(Stored data entries)
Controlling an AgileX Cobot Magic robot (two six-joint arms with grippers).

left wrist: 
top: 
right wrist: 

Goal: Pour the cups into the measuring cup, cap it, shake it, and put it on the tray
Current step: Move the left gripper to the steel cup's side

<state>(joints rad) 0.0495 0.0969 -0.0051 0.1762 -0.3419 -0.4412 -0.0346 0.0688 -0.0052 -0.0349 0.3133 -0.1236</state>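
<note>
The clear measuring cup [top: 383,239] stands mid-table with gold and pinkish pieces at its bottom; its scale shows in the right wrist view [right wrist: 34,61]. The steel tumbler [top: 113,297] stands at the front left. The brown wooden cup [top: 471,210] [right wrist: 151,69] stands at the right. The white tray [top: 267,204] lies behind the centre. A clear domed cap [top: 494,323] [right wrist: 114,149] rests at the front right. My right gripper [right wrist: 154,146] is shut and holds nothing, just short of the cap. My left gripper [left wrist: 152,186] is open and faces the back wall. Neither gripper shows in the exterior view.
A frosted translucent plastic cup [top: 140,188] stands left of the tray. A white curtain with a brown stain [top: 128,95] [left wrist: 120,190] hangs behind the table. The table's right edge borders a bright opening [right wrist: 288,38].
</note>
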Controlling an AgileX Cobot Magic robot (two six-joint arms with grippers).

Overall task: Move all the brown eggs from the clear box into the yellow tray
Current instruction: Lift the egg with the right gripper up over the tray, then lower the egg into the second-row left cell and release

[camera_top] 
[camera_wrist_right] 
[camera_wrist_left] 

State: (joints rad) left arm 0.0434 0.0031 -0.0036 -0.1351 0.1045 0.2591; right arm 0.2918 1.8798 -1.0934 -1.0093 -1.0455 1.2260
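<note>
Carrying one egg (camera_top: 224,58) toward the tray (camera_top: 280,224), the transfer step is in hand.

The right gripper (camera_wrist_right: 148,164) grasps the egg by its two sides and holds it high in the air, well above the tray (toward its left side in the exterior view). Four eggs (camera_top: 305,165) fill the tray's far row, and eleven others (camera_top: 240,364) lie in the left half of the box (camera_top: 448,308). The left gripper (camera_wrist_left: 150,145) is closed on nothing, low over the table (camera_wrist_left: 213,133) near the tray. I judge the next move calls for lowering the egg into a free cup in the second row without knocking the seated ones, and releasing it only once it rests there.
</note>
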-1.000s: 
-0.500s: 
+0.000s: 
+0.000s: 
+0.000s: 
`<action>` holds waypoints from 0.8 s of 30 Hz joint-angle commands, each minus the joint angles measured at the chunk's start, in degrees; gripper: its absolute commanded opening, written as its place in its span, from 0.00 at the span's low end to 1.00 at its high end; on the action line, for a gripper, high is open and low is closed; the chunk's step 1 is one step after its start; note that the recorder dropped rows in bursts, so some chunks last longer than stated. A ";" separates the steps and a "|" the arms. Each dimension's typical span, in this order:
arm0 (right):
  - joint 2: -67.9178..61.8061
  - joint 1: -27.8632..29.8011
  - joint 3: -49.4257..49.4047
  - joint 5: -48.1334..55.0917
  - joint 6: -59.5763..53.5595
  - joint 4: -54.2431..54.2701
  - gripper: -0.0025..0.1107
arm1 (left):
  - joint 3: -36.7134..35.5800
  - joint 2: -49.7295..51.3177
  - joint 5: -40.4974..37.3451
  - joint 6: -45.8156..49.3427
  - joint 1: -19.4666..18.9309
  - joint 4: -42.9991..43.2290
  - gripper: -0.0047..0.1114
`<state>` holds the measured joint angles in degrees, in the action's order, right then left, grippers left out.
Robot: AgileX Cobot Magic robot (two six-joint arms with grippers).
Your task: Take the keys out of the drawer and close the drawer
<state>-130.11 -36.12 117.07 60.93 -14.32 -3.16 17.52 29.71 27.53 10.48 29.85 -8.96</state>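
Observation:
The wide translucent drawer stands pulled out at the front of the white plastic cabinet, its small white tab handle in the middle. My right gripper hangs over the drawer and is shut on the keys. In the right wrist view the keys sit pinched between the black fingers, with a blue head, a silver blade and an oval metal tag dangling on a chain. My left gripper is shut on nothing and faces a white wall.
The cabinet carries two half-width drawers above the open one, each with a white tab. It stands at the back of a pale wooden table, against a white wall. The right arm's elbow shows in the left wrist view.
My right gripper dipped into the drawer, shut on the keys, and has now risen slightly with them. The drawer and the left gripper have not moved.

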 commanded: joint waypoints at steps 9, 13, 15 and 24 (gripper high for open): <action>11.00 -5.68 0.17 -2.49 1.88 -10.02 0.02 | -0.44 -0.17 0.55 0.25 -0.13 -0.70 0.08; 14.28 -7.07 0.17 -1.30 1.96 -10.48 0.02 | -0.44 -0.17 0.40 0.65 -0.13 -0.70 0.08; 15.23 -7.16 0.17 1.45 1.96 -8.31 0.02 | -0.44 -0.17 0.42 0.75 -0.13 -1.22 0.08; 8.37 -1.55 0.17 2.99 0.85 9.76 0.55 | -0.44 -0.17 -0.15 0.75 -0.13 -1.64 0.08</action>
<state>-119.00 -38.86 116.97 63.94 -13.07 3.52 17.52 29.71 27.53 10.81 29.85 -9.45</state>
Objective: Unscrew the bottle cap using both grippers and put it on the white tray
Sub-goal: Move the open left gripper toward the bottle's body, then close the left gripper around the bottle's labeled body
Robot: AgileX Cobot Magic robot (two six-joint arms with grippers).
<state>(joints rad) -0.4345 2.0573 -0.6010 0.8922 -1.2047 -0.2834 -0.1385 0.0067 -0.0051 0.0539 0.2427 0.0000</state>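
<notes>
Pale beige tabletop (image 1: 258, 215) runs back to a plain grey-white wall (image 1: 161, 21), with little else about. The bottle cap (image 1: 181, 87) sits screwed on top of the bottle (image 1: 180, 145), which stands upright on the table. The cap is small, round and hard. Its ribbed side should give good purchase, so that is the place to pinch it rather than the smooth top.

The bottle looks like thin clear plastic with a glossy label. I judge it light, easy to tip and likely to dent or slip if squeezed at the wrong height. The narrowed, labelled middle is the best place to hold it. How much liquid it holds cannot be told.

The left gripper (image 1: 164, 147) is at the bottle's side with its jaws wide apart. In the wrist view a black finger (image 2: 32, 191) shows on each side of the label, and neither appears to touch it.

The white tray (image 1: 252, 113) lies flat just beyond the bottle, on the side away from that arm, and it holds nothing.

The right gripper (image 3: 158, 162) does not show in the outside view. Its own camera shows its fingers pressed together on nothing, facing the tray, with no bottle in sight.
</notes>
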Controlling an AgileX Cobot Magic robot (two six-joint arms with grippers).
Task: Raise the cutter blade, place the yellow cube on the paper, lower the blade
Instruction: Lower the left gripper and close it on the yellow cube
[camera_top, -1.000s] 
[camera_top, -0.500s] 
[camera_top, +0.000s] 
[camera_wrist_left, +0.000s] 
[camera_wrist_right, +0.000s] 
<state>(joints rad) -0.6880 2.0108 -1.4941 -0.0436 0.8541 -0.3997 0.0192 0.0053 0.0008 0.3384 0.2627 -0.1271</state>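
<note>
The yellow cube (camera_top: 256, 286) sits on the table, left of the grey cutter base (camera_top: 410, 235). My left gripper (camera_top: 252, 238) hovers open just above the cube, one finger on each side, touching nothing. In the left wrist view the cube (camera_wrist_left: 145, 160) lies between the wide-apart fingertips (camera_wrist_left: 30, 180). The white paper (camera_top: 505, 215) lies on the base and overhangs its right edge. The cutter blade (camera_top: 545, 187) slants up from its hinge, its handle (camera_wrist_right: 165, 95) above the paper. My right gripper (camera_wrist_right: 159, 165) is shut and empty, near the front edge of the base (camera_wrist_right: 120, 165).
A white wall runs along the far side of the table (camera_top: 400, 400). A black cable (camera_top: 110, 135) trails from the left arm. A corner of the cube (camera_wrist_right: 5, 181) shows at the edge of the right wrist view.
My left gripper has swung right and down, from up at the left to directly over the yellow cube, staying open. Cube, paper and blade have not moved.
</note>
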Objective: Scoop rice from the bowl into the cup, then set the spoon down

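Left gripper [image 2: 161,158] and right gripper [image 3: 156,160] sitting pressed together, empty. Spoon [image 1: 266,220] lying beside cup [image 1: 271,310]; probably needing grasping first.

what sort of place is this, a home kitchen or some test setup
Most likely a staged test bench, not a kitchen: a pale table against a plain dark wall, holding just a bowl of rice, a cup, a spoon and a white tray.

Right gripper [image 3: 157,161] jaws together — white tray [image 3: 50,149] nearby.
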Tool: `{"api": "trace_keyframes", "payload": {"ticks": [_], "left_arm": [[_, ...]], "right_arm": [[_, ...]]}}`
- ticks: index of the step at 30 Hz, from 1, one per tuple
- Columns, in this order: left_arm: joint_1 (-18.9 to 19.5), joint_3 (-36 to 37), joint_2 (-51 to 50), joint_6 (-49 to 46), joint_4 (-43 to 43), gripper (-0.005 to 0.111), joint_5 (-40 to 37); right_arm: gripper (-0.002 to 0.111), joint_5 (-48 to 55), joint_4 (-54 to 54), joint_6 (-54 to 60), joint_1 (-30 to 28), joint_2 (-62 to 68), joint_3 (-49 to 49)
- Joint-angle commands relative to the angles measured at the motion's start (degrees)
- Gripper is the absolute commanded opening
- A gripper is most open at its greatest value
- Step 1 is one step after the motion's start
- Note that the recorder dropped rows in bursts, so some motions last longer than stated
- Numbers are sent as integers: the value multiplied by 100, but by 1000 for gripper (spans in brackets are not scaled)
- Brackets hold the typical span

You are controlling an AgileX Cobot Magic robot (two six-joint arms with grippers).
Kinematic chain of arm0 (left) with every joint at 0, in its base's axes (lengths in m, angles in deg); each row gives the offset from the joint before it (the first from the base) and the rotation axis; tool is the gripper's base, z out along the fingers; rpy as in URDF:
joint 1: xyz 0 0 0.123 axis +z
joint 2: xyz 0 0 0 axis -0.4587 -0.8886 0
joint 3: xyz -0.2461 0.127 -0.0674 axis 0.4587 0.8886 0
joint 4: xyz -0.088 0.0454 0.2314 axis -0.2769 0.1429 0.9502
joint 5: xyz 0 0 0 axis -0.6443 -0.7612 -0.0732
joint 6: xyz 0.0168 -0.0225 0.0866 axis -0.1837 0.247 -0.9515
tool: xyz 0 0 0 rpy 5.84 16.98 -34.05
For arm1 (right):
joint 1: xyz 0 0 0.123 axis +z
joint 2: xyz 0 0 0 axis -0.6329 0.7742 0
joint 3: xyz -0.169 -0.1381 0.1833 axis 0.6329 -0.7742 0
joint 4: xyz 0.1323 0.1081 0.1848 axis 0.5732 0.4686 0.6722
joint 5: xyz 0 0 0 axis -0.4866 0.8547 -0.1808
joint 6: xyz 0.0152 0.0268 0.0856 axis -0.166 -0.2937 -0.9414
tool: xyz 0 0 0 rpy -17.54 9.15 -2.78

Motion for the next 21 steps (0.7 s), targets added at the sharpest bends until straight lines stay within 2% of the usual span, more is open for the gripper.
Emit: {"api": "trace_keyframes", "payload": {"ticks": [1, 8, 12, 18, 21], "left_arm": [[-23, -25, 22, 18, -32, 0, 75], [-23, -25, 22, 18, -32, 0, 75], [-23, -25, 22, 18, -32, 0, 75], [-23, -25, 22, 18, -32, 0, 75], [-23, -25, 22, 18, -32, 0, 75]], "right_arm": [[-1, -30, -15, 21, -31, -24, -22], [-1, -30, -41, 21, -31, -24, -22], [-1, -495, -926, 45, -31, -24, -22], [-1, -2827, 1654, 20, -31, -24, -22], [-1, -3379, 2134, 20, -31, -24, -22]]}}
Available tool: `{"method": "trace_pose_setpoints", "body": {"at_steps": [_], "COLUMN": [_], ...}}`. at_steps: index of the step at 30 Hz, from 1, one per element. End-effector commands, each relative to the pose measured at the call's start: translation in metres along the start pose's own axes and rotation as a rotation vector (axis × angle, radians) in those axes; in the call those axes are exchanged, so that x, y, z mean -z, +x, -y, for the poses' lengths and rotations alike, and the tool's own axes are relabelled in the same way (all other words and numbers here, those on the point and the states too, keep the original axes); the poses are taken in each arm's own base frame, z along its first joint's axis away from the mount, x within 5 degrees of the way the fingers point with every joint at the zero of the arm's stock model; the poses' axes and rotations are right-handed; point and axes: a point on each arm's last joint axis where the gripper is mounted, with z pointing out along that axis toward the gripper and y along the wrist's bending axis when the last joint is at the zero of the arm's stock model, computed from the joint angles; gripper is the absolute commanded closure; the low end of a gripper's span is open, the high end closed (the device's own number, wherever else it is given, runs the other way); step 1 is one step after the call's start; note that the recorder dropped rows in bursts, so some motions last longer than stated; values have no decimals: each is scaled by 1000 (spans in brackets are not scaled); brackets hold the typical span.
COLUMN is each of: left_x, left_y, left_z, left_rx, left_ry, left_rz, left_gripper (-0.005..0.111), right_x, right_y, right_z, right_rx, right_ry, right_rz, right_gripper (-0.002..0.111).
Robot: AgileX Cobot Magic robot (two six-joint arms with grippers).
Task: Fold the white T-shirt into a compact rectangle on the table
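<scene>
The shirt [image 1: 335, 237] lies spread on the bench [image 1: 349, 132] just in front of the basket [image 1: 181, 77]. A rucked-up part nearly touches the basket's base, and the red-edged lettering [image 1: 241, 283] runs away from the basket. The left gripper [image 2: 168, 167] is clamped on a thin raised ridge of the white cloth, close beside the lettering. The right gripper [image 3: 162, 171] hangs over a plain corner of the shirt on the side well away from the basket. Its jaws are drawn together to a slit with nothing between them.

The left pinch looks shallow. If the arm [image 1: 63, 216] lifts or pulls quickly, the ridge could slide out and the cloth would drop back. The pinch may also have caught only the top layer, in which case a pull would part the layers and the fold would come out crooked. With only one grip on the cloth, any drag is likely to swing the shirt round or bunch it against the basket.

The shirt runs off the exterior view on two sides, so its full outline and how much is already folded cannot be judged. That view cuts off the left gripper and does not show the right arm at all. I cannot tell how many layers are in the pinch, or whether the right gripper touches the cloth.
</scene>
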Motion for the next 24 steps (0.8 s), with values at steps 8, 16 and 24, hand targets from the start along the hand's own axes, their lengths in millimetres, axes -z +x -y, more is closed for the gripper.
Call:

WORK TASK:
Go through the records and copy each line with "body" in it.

RESPONSE TO THE EXERCISE:
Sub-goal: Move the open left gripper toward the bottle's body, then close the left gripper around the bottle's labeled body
Available tool: `{"method": "trace_pose_setpoints", "body": {"at_steps": [_], "COLUMN": [_], ...}}`. at_steps: index of the step at 30 Hz, from 1, one per element. End-effector commands, each relative to the pose measured at the call's start: translation in metres along the start pose's own axes and rotation as a rotation vector (axis × angle, radians) in those axes; in the call those axes are exchanged, so that x, y, z mean -z, +x, -y, for the poses' lengths and rotations alike, and the tool's own axes are relabelled in the same way (all other words and numbers here, those on the point and the states too, keep the original axes); the poses are taken in each arm's own base frame, z along its first joint's axis away from the mount, x within 5 degrees of the way the fingers point with every joint at the zero of the arm's stock model; the poses' axes and rotations are right-handed; point and axes: a point on each arm's last joint axis where the gripper is mounted, with z pointing out along that axis toward the gripper and y along the wrist's bending axis when the last joint is at the zero of the arm's stock model, computed from the joint angles; gripper is the absolute commanded closure; the low end of a gripper's span is open, the high end closed (the device's own number, wherever else it is given, runs the other way); step 1 is one step after the call's start; note that the recorder dropped rows in bursts, so some motions last longer than stated; values have no decimals: each is scaled by 1000 (spans in brackets are not scaled); brackets hold the typical span.

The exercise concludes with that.